These exotic-sounding materials, such as germanium, lanthanum and yttrium, actually aren't rare. They just occur in low concentrations and are mixed in with other minerals. That makes them difficult and environmentally challenging to extract. Even though many are used for green technologies, they take huge amounts of water to process and can leave behind tons of toxic waste.
"These kinds of materials are so important to our technology and our everyday activities that we just can't afford not to have them. So the president issued an executive order," Harrison says.
"And now the various state agencies—the Department of the Interior, where the USGS is housed, and the Department of Energy and Department of Commerce—are all working together to develop plans and implement activities and objectives to begin this process of better understanding where our resources are and to maintain relationships with our allies to keep the supply chain going."
National fact-finding effort
Some 40 other state geological surveys received grants to assess the known and potential distribution and quality of critical mineral resources in their states. At WMU, Harrison is leading a research team comprised of John A. Yellich, director of the Michigan Geological Survey; Dr. Peter J. Voice, research scientist and geologist; Dr. Joyashish Thakurta, economic geologist; Jennifer L. Trout, data manager; and several graduate and undergraduate students.
MGRRE houses some 550,000 feet of rock cores from around Michigan.
The team will spend the next year cataloging and preserving both unpublished and previously published critical minerals information by digging through materials at the Michigan Geological Repository for Research and Education in WMU's Department of Geological and Environmental Sciences. Harrison founded MGRRE and serves as its director.
Both the repository and department are integral to the Michigan Geological Survey's work, and they have been since the state decided in 2011 to base the survey at WMU. Legislators approved the action primarily because of MGRRE, an archive of rock samples and oil, gas and water well records that constitute Michigan's most comprehensive collection of subsurface geological materials.
As part of the USGS assessment grant, WMU will make its findings available to the public as well as private companies.

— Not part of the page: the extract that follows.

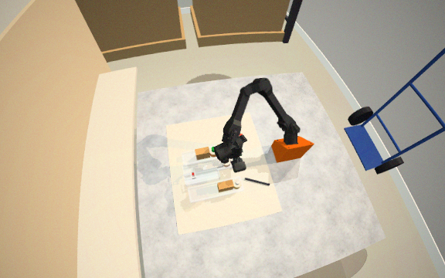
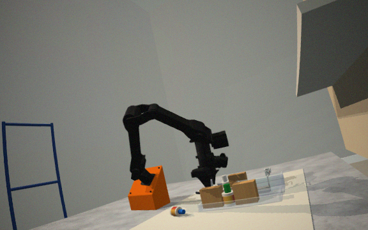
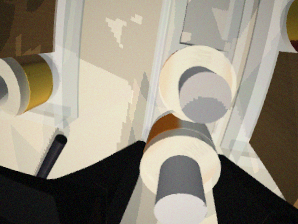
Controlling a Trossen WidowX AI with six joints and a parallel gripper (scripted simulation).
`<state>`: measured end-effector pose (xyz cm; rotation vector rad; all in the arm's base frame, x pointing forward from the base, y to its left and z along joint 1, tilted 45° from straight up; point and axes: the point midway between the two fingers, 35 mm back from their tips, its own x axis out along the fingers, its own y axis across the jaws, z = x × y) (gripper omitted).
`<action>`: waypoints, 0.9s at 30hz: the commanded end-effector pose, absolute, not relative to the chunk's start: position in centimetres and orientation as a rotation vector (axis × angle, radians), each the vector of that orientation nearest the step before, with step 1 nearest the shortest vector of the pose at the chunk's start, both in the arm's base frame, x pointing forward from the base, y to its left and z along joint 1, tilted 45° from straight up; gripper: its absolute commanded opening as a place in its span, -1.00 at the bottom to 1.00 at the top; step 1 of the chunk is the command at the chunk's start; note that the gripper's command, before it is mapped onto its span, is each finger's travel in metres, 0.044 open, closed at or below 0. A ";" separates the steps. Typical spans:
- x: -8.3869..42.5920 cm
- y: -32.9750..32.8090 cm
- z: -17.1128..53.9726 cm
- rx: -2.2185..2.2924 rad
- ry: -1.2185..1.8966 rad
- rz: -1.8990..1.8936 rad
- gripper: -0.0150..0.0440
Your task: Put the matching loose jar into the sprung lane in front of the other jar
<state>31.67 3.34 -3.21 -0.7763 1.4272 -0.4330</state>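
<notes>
My gripper (image 2: 209,186) (image 3: 179,155) is shut on an upright grey-capped jar (image 3: 181,182) with an orange and grey label, at the front end of the sprung lane (image 3: 159,55). Just behind it in the wrist view, the lane jar (image 3: 170,67) stands upright, also with a pale grey cap. The two jars overlap in that view; whether they touch is unclear. The grey pusher plate (image 3: 205,22) shows behind the lane jar. The held jar's base, its height over the lane floor and the low front stop are hidden. The top view mostly hides the fingers behind the arm.
A green-capped jar (image 2: 228,197) stands between cartons (image 2: 212,197) (image 2: 247,192). A blue-capped jar (image 2: 176,211) lies on its side. A neighbouring lane holds a carton (image 1: 225,185) and a yellow-labelled jar (image 3: 39,84). A black pen (image 1: 257,181) (image 3: 51,156) lies in front.
</notes>
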 end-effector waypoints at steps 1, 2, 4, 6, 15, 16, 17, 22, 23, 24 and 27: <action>32.7 3.7 -2.8 -0.770 1.400 -0.435 -0.49; 32.7 3.7 -2.8 -0.770 1.400 -0.435 -0.49; 32.8 3.7 -2.8 -0.770 1.400 -0.435 -0.49; 32.9 3.8 -2.7 -0.770 1.400 -0.435 -0.49; 33.2 3.9 -2.6 -0.770 1.399 -0.435 -0.49; 33.2 3.9 -2.6 -0.770 1.399 -0.435 -0.49; 33.3 3.9 -2.6 -0.770 1.399 -0.435 -0.49; 33.3 3.9 -2.7 -0.770 1.399 -0.435 -0.49; 33.3 3.8 -2.7 -0.770 1.399 -0.435 -0.49; 33.3 3.8 -2.7 -0.770 1.399 -0.435 -0.49; 33.3 3.8 -2.7 -0.770 1.399 -0.435 -0.49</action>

The same will be true for a related grant from USGS that Yellich says the Michigan Geological Survey expects to be awarded later this summer. If the new funding comes through, WMU will partner with Michigan Technological University and map a 110-square-mile area of Dickinson County to confirm the geology of Michigan's Upper Peninsula.
Yellich, who is vice president of the American Association of State Geologists, says critical minerals were the focus of several presentations at the association's national meeting June 9-13.

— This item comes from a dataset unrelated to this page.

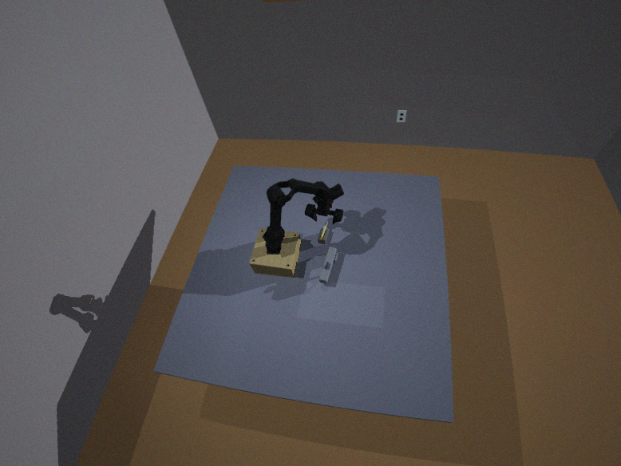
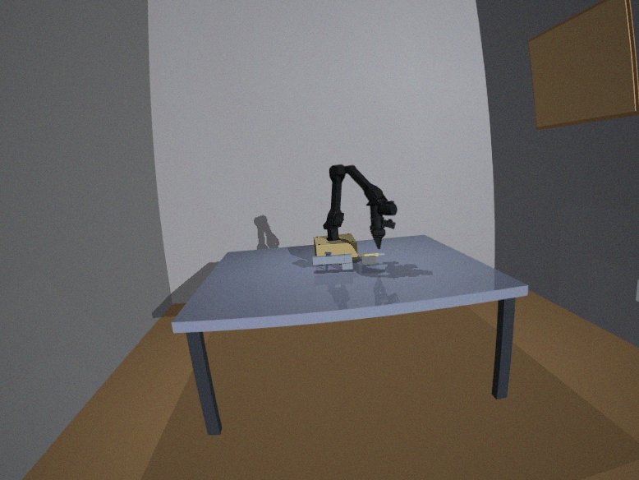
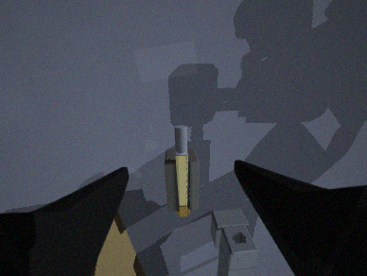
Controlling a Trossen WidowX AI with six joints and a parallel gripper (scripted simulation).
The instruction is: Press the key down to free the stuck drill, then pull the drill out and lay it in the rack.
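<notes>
Wrist view: black gripper (image 1: 325, 221) (image 2: 379, 246) (image 3: 182, 168) open wide, nothing between fingers, tips apart on either side of drill in view. Exterior view: gripper pointing down, raised above drill. Yellow drill (image 1: 324, 231) (image 2: 370, 255) (image 3: 182, 175) with silver tip lying lengthwise in small grey rack (image 1: 321, 241) (image 2: 369, 260) (image 3: 170, 189), tip jutting past one end. Near rack, separate: long pale-grey block (image 1: 326, 274) (image 2: 334, 260) (image 3: 242, 255). Beyond: tan arm base (image 1: 273, 263) (image 2: 328, 249) (image 3: 113, 250), on blue-grey table (image 1: 301, 351) (image 2: 351, 310) (image 3: 71, 94).

grey walls surround a blue table (image 1: 321, 351) (image 2: 351, 310) on brown floor (image 1: 551, 301) (image 2: 360, 413).
</notes>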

"At the meeting," Yellich says, "USGS Director James Reilly also reinforced the collaborative benefits of the state geological surveys and the USGS to accomplish the immediate task of assessing the nation's geologic environments for rare earth elements and critical minerals."
Boosting student success, Michigan's economy
In addition to enhancing the nation's security and prosperity, Harrison notes that the ongoing assessment grant is beneficial for Michigan and for WMU students.
"We think it has upside potential for economic development. One way that you can generate new wealth in any region is to extract some new resources out of the ground. That would build the economy up and create jobs," he says.
"And a lot of students will be helping to assemble and scan publications, assemble geospatial data, and prepare maps. I know many students question what they're going to get with their degrees. But WMU students who do these kinds of studies have some skill sets that industry really wants to have. So from a student training standpoint, this is really valuable practical experience and one that lets them make an important contribution to the state and nation."
Trout sorts through some of the materials WMU has received from the state.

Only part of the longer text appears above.